What needs to be done: Whatever follows the line containing "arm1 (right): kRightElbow" in the listing below should be printed exactly, along with that line itself.
*** Material provided
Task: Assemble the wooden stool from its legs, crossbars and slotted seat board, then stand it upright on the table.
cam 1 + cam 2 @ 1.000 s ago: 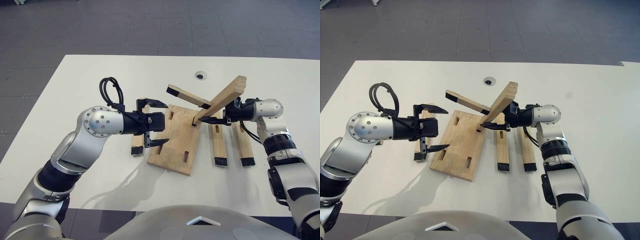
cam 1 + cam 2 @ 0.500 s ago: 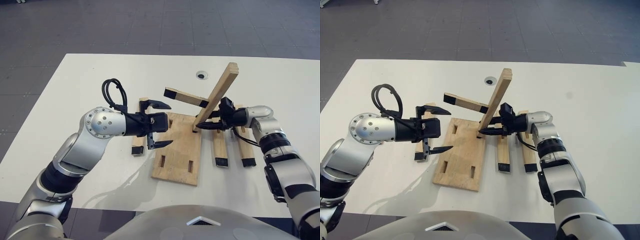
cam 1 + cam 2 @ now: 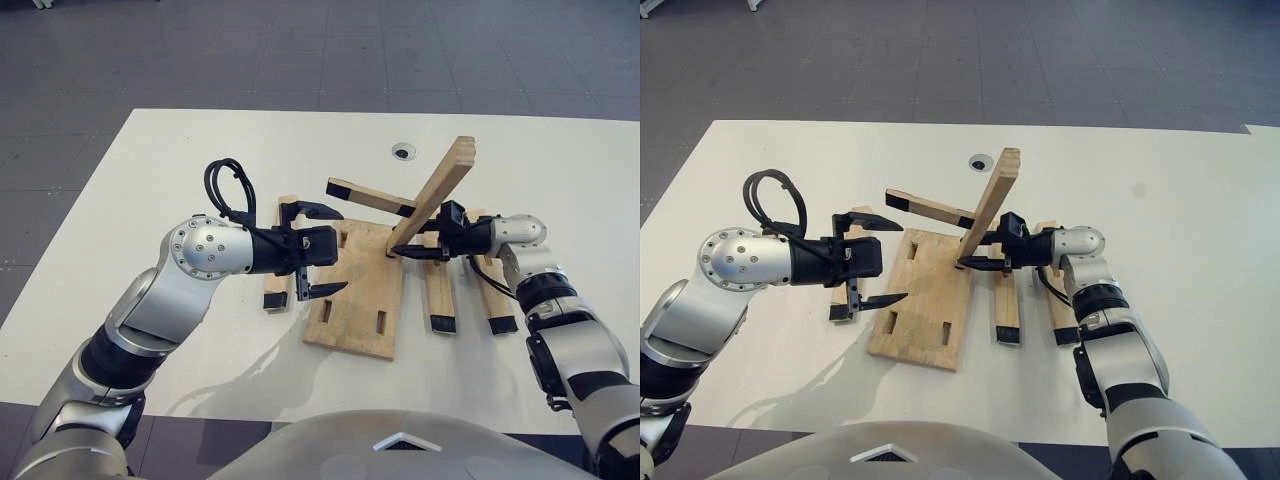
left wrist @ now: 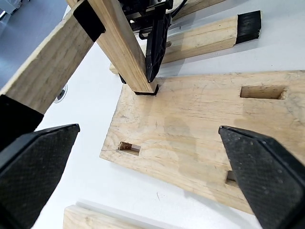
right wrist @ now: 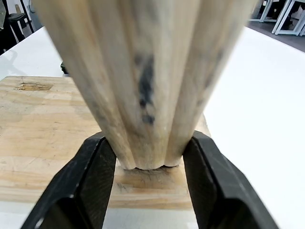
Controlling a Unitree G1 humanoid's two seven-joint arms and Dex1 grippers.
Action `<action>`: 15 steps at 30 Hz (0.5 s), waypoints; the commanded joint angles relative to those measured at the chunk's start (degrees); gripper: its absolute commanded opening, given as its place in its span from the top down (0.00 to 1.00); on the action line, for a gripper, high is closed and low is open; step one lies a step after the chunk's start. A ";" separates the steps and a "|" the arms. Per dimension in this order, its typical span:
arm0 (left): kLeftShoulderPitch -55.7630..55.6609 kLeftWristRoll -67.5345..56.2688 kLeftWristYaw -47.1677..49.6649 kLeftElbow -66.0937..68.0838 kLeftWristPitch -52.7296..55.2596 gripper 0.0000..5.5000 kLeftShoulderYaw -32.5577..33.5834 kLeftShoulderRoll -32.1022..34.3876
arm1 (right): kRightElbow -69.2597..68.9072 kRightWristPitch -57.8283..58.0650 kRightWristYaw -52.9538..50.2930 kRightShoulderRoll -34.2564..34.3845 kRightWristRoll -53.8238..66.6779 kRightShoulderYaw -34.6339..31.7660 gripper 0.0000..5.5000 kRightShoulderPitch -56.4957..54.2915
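The slotted seat board point(image 3: 355, 300) lies flat on the white worktop point(image 3: 180, 160). A leg point(image 3: 437, 192) leans tilted over it, its dark foot at the slot by the board's far right corner. A black-tipped crossbar point(image 3: 365, 195) juts from the leg toward the left. The right gripper point(image 3: 405, 250) has its jaws clamped on the leg just above the foot. The left gripper point(image 3: 338, 250) hovers over the board's left edge, jaws wide apart and empty. Two loose legs point(image 3: 438, 298) lie just right of the board, a third leg point(image 3: 275, 292) at its left.
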 commanded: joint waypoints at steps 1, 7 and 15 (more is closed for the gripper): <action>0.33 -0.19 0.38 -0.19 0.08 0.00 -0.27 0.84 | 2.45 8.10 0.63 -0.28 -2.14 -0.91 0.61 2.18; 0.49 -0.03 0.79 -0.06 -0.14 0.00 -0.53 0.72 | 0.16 10.42 2.46 -0.01 -2.14 -2.89 0.61 1.15; 0.35 0.18 1.03 0.43 -0.23 0.00 -0.59 0.59 | -2.98 3.44 1.42 -0.88 -5.22 -3.77 0.47 -0.75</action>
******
Solution for this exercise:
arm1 (right): kRightElbow -69.2597..68.9072 kRightWristPitch -57.8283..58.0650 kRightWristYaw -52.9538..50.2930 kRightShoulderRoll -34.2564..34.3845 kRightWristRoll -53.8238..66.6779 kRightShoulderYaw -34.6339..31.7660 gripper 0.0000..5.5000 kRightShoulderPitch -56.4957..54.2915
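The slotted seat board point(image 3: 355, 300) lies flat on the white worktop point(image 3: 180, 160). A leg point(image 3: 437, 192) leans tilted over it, its dark foot at the slot by the board's far right corner. A black-tipped crossbar point(image 3: 365, 195) juts from the leg toward the left. The right gripper point(image 3: 405, 250) has its jaws clamped on the leg just above the foot. The left gripper point(image 3: 338, 250) hovers over the board's left edge, jaws wide apart and empty. Two loose legs point(image 3: 438, 298) lie just right of the board, a third leg point(image 3: 275, 292) at its left.
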 commanded: joint waypoints at steps 1, 7 and 15 (more is closed for the gripper): <action>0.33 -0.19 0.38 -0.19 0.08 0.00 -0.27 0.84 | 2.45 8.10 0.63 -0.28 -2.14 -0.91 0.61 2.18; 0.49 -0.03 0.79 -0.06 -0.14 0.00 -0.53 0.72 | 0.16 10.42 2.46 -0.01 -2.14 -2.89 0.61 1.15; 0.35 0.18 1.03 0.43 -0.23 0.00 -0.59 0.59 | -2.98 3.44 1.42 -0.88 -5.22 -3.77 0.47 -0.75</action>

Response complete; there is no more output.